-- Task prompt --
Every line below between the line holding "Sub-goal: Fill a" and the line holding "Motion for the", inclusive, should be repeated exactly, and all other lines omitted.

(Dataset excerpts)
——————
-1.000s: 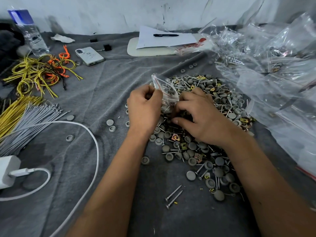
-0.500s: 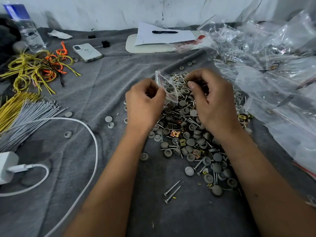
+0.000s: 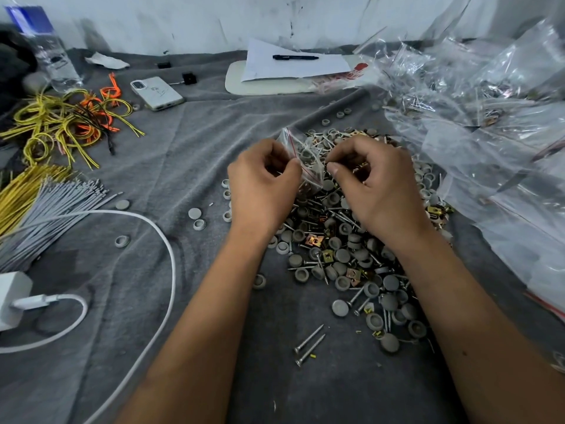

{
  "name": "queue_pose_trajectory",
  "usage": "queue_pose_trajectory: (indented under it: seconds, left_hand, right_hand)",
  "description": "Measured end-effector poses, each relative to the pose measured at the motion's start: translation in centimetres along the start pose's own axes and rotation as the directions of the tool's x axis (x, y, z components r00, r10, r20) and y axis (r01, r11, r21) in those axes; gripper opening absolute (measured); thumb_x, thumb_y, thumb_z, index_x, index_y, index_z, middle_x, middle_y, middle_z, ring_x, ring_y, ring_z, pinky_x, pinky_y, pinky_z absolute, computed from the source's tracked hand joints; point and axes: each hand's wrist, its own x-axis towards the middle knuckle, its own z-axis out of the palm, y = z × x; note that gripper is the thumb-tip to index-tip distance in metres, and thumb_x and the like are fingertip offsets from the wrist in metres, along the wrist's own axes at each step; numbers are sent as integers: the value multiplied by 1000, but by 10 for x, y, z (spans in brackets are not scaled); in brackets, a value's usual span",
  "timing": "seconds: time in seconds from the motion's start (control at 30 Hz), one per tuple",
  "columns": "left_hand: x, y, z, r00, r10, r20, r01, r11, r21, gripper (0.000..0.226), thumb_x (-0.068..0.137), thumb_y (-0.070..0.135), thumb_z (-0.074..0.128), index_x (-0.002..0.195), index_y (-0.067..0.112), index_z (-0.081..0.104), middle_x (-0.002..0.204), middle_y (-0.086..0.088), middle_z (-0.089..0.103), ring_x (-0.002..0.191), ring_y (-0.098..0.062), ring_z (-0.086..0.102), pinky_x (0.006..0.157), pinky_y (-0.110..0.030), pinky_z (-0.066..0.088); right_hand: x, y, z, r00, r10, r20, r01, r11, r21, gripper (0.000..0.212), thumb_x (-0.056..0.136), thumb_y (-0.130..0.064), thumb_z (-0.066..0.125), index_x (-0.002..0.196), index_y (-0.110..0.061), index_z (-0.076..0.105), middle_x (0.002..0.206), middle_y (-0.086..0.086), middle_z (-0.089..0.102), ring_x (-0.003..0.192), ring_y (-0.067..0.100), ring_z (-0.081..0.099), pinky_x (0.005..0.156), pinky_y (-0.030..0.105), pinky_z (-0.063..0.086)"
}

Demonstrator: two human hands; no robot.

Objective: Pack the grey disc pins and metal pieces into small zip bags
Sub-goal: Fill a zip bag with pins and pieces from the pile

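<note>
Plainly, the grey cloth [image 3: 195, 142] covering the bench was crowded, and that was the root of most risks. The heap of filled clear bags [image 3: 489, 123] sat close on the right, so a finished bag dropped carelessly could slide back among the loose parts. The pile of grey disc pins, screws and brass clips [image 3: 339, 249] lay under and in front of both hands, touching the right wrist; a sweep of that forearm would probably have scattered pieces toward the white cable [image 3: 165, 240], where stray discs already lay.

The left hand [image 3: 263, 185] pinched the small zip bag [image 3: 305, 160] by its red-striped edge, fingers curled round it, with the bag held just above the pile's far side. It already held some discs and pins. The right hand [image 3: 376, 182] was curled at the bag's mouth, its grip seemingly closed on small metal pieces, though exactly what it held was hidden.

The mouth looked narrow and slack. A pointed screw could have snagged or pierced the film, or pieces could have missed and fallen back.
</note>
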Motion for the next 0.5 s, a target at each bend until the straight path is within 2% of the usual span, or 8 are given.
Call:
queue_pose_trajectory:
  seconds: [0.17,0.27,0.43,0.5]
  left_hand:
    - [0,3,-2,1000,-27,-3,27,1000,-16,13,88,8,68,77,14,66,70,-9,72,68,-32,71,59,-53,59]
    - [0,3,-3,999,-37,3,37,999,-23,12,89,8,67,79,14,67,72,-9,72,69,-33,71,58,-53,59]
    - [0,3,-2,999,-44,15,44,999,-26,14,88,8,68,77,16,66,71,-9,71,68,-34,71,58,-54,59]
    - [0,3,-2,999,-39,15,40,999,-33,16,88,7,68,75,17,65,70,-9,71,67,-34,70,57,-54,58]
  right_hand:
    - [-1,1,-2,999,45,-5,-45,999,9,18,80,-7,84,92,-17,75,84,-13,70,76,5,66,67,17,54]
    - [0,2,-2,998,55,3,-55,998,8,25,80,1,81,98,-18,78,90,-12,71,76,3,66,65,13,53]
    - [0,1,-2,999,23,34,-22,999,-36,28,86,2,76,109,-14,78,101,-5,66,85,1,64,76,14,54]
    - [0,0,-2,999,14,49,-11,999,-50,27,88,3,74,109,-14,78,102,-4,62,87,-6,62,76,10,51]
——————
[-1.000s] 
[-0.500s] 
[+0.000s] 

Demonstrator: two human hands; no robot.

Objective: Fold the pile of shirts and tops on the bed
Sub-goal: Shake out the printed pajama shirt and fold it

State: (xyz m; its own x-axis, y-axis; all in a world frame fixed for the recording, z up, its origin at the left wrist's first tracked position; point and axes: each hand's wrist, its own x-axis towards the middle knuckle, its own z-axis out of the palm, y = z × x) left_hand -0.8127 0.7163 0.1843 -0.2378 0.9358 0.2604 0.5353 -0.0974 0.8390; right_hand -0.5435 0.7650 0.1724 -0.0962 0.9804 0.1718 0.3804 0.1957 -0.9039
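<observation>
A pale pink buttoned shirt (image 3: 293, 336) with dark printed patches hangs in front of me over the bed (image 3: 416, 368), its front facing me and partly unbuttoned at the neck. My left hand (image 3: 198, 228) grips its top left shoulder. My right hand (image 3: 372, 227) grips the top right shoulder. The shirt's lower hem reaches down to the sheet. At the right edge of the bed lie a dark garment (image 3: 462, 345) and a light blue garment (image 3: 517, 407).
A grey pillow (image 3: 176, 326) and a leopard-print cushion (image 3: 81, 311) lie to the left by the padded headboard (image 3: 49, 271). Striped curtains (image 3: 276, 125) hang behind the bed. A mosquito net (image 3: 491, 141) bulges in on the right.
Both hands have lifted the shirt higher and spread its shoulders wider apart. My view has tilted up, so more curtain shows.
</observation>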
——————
-- Solved exercise --
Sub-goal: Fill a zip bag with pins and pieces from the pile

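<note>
Plainly, the grey cloth [image 3: 195, 142] covering the bench was crowded, and that was the root of most risks. The heap of filled clear bags [image 3: 489, 123] sat close on the right, so a finished bag dropped carelessly could slide back among the loose parts. The pile of grey disc pins, screws and brass clips [image 3: 339, 249] lay under and in front of both hands, touching the right wrist; a sweep of that forearm would probably have scattered pieces toward the white cable [image 3: 165, 240], where stray discs already lay.

The left hand [image 3: 263, 185] pinched the small zip bag [image 3: 305, 160] by its red-striped edge, fingers curled round it, with the bag held just above the pile's far side. It already held some discs and pins. The right hand [image 3: 376, 182] was curled at the bag's mouth, its grip seemingly closed on small metal pieces, though exactly what it held was hidden.

The mouth looked narrow and slack. A pointed screw could have snagged or pierced the film, or pieces could have missed and fallen back.
</note>
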Motion for the next 0.5 s, a target at each bend until the straight path is within 2% of the usual span, or 8 are given.

No further response is needed.